Meu nome é Washington. Vou fazer quinze anos. Vivo
de arrombar carro pra levar o som. Ataco sempre com um amigo. A gente põe o
joelho no vidro do passageiro, perto da maçaneta, puxa pra fora a parte de cima
da porta com as mãos ou um pé de cabra. É moleza. Porta de carro parece angu,
dobra na hora. Quando surge a fresta, enfio o braço lá dentro, destravo, abro, e
aí começa a correria. Tenho de tirar o som o mais rápido possível. Então
arrebento o console sem dó. Não posso demorar mais de um minuto e meio, senão
me ferro. O dono fica bravo duas vezes: tem de comprar porta nova e som novo.

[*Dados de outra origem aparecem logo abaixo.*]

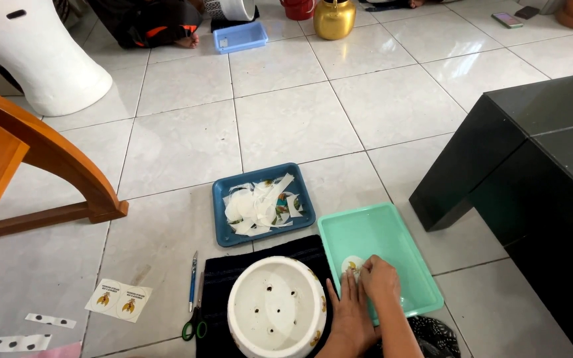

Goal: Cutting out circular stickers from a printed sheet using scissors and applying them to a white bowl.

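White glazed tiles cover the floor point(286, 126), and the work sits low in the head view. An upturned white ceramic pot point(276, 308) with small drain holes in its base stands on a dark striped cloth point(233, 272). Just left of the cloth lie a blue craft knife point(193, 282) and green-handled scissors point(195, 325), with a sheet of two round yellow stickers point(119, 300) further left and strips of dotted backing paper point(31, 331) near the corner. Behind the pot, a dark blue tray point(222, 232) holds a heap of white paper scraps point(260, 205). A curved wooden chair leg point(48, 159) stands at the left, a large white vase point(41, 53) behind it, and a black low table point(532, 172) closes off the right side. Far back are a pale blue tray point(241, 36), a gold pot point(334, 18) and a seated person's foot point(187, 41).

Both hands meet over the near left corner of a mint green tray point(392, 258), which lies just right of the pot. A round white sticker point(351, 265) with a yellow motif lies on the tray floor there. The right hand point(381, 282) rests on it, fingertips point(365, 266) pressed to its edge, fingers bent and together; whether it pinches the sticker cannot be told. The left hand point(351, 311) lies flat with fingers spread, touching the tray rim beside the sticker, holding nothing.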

Acho o serviço legal. Adrenalina pura. Cada carro é
um desafio diferente, a gente fica viciado, quer aumentar o risco, começa a
acreditar que é o melhor da praça, aí se estrepa. Então bom mesmo é pegar a
mercadoria bem depressa, arrebentando tudo, e sumir. A parte ruim é o preço que
eles pagam. Na loja, um som chique vale oitocentos, até mil. O receptador não
dá mais que cinquenta. É sacanagem, mas tenho de aceitar, senão vou vender pra
quem? De vez em quando, aparece um rico que foi roubado e quer repor. Aí eu
faturo até cem pratas.
No sábado, me dei mal. Eu e o Ratinho estávamos
começando um serviço, apareceu a frestinha na porta, enfiei a mão pra destravar,
aí apareceu um sujeito passeando com um cachorro policial, o covarde do Ratinho
se mandou, sem a força dele a porta voltou pra trás e eu fiquei preso pelo
cotovelo. Tentei de todo jeito me livrar, não consegui. A pressão no braço
começou a prender o sangue, fiquei com medo, então não teve jeito: comecei a
gritar socorro. Surgiu gente em tudo que é janela dos prédios no quarteirão.
Um minutinho depois, eu estava rodeado por umas
vinte pessoas. Uma velha berrava: “Esse bandido é o Washington, que me roubou
faz cinco meses. Até hoje tiro dinheiro da aposentadoria pra pagar o som que
você levou, viu, seu bandido? Esse aí, gente, não tem mais jeito, só bala
resolve”. Um gordo respondeu: “Matar um garoto por causa de um aparelho de som?
Em que mundo estamos, minha senhora? Pra isso existe a lei”.
Aí chegou o dono do carro, e o tempo esquentou de
vez. Quando viu a porta retorcida, ele quis me dar porrada. Uma mulher gritou:
“Se encostar a mão nesse menino, eu te denuncio. Ele é uma vítima dessa
sociedade cruel, desses nossos governos corruptos, da falta de emprego. Aposto
que ele rouba pra matar a fome!”. Senti uma pontada de importância. A dona
quase apanhou por minha causa. Claro que eu não disse pra ela que eu queria
mesmo é um tênis Nike, superlegal, que vi na televisão. Tão legal que eu tinha
de ter. Tinha de ter. Precisava pegar só uns sons pra comprar.
A patrulhinha da polícia me salvou. O sargento
desceu e foi logo dizendo: “Pô, Washington, você de novo?”. Ele fez que me
levava pra casa, mas, como não tenho casa, me soltou três ruas pra cima,
avisando: “Toma jeito, menino, senão ainda te enchem de bala”.
Fiquei sabendo que apagaram o Ratinho com onze furos
no fim de semana. Ele deu bandeira. Eu sempre achei que não tinha medo da morte,
porque minha vida não vale nada, mas agora sei que tenho medo sim. Não quero
acabar igual o Ratinho, mas não consigo parar de roubar, preciso da grana e da
adrenalina. Só de pensar, eu sinto um frio na barriga. O pior é que eu não sei
como sair dessa.
Pouco tempo depois que publiquei esta crônica, em 1998, Washington foi encontrado morto. Também tinha 11 perfurações de balas. Acabara de completar 15 anos. Hoje estaria com 33.